Seiring perjalanan waktu, perubahan dalam seni pertunjukan reog turut mengikis stigma tersebut. Hadirnya penari jathil perempuan membuat jathil lanang semakin jarang ditemui. Begitu juga format pertunjukan yang kini lebih besar ala festival. “Kalau dulu tahun 1980-an, formasi hanya satu pembarong, dua jathil, satu bujangganong, selebihnya pengrawit dan senggak,” jelasnya.

Tak hanya penari, barongan pun ikut bertransformasi. Rambut dadak merak yang dulu disasak kini bisa direbonding. Ukuran dadak merak semakin besar dan tinggi. Bahan kulit yang semula asli harimau pun diganti olahan kulit sapi. “Reog tetap berkembang tanpa kehilangan jati dirinya,” ujar Agung.

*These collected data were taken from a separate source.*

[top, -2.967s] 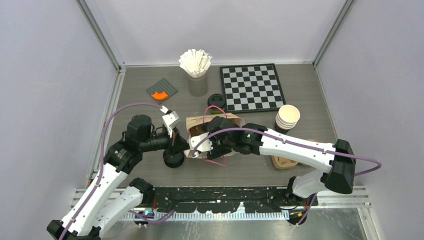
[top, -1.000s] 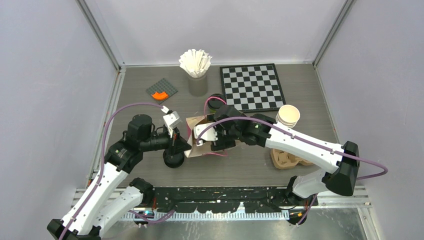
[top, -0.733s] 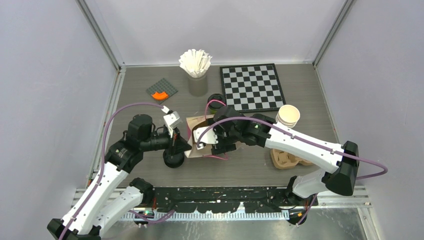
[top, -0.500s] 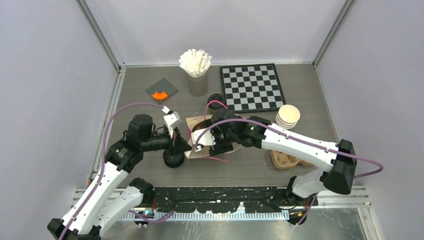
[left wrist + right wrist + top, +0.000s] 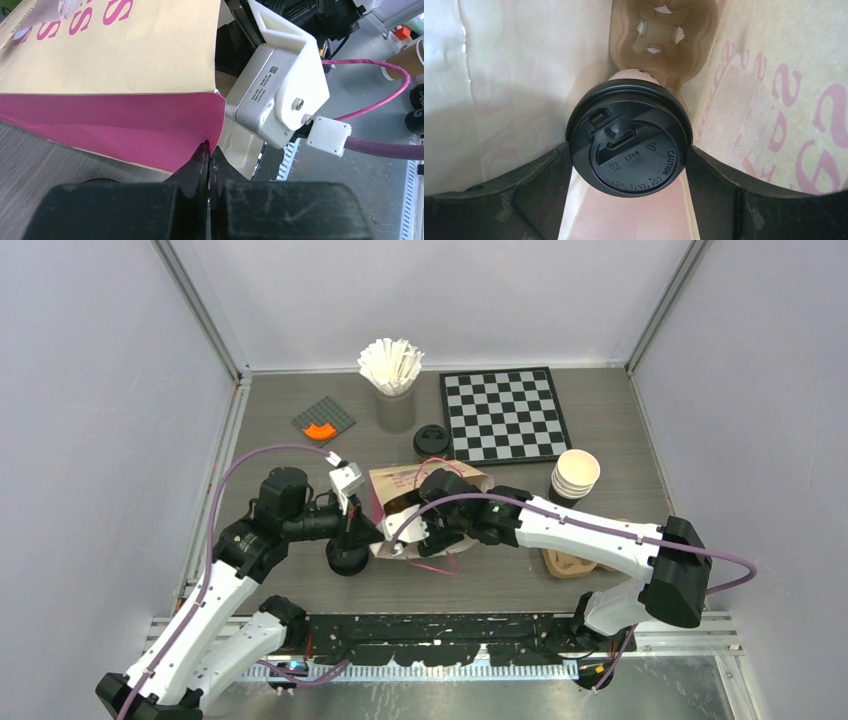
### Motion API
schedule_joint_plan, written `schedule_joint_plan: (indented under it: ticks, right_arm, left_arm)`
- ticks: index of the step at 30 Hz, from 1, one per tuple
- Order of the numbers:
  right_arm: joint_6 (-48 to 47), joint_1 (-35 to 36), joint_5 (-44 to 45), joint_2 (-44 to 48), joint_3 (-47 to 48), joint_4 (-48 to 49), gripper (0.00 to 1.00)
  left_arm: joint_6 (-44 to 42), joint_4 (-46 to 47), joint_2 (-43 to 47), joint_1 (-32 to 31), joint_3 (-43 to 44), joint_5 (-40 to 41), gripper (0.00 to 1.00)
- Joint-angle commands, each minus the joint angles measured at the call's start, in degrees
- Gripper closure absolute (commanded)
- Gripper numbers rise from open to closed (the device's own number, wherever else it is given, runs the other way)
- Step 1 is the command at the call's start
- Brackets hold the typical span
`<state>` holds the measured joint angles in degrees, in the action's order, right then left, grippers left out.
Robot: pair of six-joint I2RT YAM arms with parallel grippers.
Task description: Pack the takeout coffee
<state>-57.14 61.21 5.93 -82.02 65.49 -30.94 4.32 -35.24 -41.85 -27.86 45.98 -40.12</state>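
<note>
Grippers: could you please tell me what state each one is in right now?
Left gripper: closed on edge of cream-and-pink paper bag.
Right gripper: holding black-lidded paper coffee cup.

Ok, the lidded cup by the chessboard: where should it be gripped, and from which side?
The cup stands upright, round black lid up. The bag crowds its near side; the chessboard on its right lies flat. So probably grip around the lid's rim from straight above, jaws straddling it left and right.

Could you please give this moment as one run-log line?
left gripper: shut on edge of cream paper bag | right gripper: inside bag, gripping black-lidded takeout cup | brown pulp carrier: in bag, beyond cup
</note>
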Motion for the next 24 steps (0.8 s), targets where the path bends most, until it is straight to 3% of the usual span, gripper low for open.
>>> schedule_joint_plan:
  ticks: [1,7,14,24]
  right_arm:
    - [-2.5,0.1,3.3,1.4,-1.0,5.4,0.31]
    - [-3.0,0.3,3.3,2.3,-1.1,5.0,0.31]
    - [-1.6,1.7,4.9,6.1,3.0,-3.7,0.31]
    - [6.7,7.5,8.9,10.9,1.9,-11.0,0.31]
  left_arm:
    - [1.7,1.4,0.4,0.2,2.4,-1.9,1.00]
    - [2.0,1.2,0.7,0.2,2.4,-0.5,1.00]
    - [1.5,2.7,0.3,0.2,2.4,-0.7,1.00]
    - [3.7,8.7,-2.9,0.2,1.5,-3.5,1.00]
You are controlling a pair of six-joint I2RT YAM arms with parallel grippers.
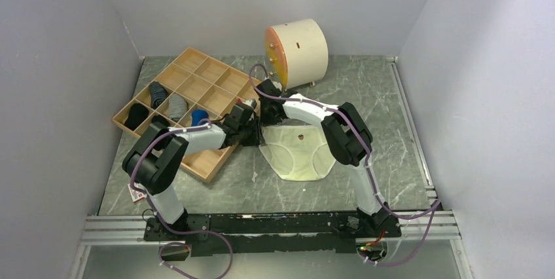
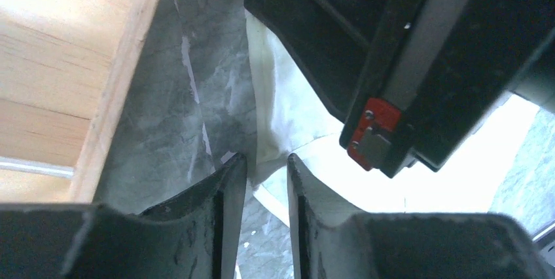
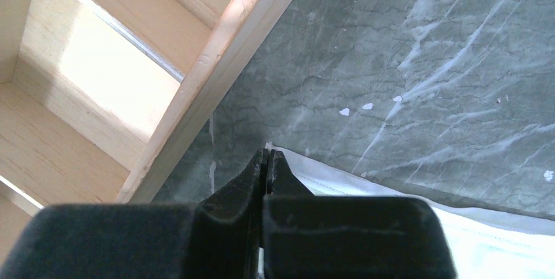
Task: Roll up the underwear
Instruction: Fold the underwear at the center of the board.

Baginya, Reog Ponorogo adalah identitas masyarakat bumi reyog. Apalagi, UNESCO telah menetapkannya sebagai Warisan Budaya Takbenda (WBTB). “Reog kini terbebas dari narasi negatif, seperti identik dengan minuman keras atau stigma gemblak,” tegas Agung.

Meski pernah merasakan pahitnya tuduhan, Agung Krewek tetap bangga pernah menjadi penari jathil. Niatnya murni untuk berkesenian. Kini, anak perempuannya menekuni jathil, sementara anak laki-lakinya menjadi pembarong cilik.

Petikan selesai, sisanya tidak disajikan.